Mulai dari untuk pendanaan pencalonan Bupati Kapuas, Gubernur Kalimantan Tengah, hingga pemilihan Ary Egahni--istri Ben--sebagai anggota legislatif DPR RI di tahun 2019.
KPK turut menyebut Ben dan Ary juga memakai uang korupsinya untuk membayar dua lembaga survei guna mendongkrak elektabilitas.
"Mengenai besaran jumlah uang yang diterima BBSB dan AE sejauh ini sejumlah sekitar Rp8,7 miliar yang antara lain juga digunakan untuk membayar dua lembaga survei nasional," kata Wakil Ketua KPK Johanis Tanak saat jumpa pers di Gedung Merah Putih KPK, Jakarta Selatan, Selasa (28/3/2023).
Uang sejumlah Rp8,7 miliar tersebut diduga diperoleh Ben dan Ary dari hasil pemotongan anggaran dari sejumlah Satuan Kerja Perangkat Daerah (SKPD) Pemkab Kapuas, Kalimantan Tengah, serta dari pihak swasta berkaitan dengan izin perkebunan.
Pungutan uang Ben tersebut dilakukan dengan dibantu Ary.
Ary diduga aktif turut campur dalam proses pemerintahan, antara lain dengan memerintahkan beberapa Kepala SKPD untuk memenuhi kebutuhan pribadinya.
Berdasarkan sumber Tribunnews.com, dua lembaga survei nasional itu menerima uang ratusan juta rupiah, yang dananya berasal dari kas SKPD.
"Dapat ratusan juta, sumber dana dari kas SKPD," kata sumber kepada Tribunnews.com, Rabu (29/3/2023).
Sumber ini mengatakan, duit ratusan juta dimaksud tidak diberikan langsung oleh Ben maupun Ary, melainkan melalui Kepala SKPD.
Namun, pemberian tetap berdasarkan arahan dari Ben dan Ary.
"Kepala SKPD langsung ngasih ke dua lembaga survei itu," katanya.
Sekadar informasi, Ben Bahat pernah mencalonkan diri sebagai calon Gubernur Kalimantan Tengah berpasangan H Ujang Iskandar pada 2020.
Saat itu mereka diusung partai Demokrat, Gerindra, Hanura, PKPI, dan PSI. Namun gagal.
Dia pun kembali menempati posisi sebagai Bupati Kapuas.

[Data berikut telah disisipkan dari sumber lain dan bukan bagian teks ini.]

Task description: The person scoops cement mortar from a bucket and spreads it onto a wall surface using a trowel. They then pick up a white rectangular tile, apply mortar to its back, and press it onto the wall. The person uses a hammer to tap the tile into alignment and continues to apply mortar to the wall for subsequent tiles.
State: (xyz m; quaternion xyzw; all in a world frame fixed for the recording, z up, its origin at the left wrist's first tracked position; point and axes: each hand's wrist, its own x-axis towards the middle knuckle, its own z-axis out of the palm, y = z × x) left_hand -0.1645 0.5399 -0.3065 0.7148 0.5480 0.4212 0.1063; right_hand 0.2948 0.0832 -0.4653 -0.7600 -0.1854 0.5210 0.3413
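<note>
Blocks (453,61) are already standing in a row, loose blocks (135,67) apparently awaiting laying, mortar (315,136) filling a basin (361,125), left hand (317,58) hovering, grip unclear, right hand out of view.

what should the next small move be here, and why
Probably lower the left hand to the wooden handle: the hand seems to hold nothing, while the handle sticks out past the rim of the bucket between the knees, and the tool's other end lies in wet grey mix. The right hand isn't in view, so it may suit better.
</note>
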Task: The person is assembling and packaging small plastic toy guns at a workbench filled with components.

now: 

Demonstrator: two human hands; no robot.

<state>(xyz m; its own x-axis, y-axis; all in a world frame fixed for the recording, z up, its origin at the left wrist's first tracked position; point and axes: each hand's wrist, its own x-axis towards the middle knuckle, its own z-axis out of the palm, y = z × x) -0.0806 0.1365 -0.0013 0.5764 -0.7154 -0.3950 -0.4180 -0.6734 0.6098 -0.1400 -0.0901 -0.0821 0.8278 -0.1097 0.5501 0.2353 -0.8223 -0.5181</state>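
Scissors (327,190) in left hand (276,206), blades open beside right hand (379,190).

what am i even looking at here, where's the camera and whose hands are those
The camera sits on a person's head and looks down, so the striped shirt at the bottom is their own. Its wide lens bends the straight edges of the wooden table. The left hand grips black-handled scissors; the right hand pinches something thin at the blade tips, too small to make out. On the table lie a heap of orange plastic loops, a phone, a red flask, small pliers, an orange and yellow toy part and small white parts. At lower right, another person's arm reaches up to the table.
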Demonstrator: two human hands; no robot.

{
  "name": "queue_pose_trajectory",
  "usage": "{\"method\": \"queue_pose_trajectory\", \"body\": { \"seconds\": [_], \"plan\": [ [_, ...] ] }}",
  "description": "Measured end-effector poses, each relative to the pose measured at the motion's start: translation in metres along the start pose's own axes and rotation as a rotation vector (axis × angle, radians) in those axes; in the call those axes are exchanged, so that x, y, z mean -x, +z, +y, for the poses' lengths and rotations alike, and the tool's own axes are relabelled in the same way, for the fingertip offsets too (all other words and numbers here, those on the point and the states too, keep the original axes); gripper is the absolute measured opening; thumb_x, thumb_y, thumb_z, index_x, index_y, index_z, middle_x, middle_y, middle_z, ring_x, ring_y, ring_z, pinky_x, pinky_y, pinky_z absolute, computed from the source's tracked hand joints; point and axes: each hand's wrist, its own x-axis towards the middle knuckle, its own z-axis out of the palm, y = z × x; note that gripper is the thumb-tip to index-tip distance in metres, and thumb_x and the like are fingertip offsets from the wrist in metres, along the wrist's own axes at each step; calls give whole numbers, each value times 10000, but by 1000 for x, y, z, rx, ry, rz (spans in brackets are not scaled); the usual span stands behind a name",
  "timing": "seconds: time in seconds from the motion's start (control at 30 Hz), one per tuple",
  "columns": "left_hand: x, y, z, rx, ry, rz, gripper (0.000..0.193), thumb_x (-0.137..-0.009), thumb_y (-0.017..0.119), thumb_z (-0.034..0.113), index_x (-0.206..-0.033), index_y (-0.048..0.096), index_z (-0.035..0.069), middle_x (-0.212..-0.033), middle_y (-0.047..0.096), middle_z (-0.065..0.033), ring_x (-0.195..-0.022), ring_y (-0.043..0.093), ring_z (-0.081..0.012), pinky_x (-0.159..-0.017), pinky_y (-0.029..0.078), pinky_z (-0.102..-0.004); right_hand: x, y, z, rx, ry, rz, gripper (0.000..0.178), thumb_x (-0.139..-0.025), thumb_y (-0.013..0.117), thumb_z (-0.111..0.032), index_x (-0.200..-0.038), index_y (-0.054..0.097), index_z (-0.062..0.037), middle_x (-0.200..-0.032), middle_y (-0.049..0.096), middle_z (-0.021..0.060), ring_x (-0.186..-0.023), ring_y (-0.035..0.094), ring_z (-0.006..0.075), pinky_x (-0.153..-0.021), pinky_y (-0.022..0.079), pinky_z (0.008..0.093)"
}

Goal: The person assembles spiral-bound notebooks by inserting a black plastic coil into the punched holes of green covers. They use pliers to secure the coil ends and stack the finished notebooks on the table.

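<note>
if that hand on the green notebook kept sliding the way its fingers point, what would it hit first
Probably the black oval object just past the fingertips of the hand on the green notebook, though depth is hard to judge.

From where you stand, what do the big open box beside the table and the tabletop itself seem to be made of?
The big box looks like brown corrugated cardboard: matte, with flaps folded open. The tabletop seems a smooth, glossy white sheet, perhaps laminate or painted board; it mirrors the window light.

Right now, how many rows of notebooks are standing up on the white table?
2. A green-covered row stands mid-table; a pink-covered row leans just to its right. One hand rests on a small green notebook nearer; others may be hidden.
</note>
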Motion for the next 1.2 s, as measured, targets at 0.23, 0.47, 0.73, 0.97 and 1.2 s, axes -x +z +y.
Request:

Hingga akhirnya terjerat kasus hukum di KPK.
Atas perbuatannya itu, Ben dan istrinya kini resmi menjadi tahanan KPK.
Keduanya dijerat Pasal 12 huruf f dan Pasal 11 UU Tipikor Jo Pasal 55 ayat (1) ke 1 KUHP.
Keduanya kini telah ditahan di Rutan KPK Cabang Gedung Merah Putih.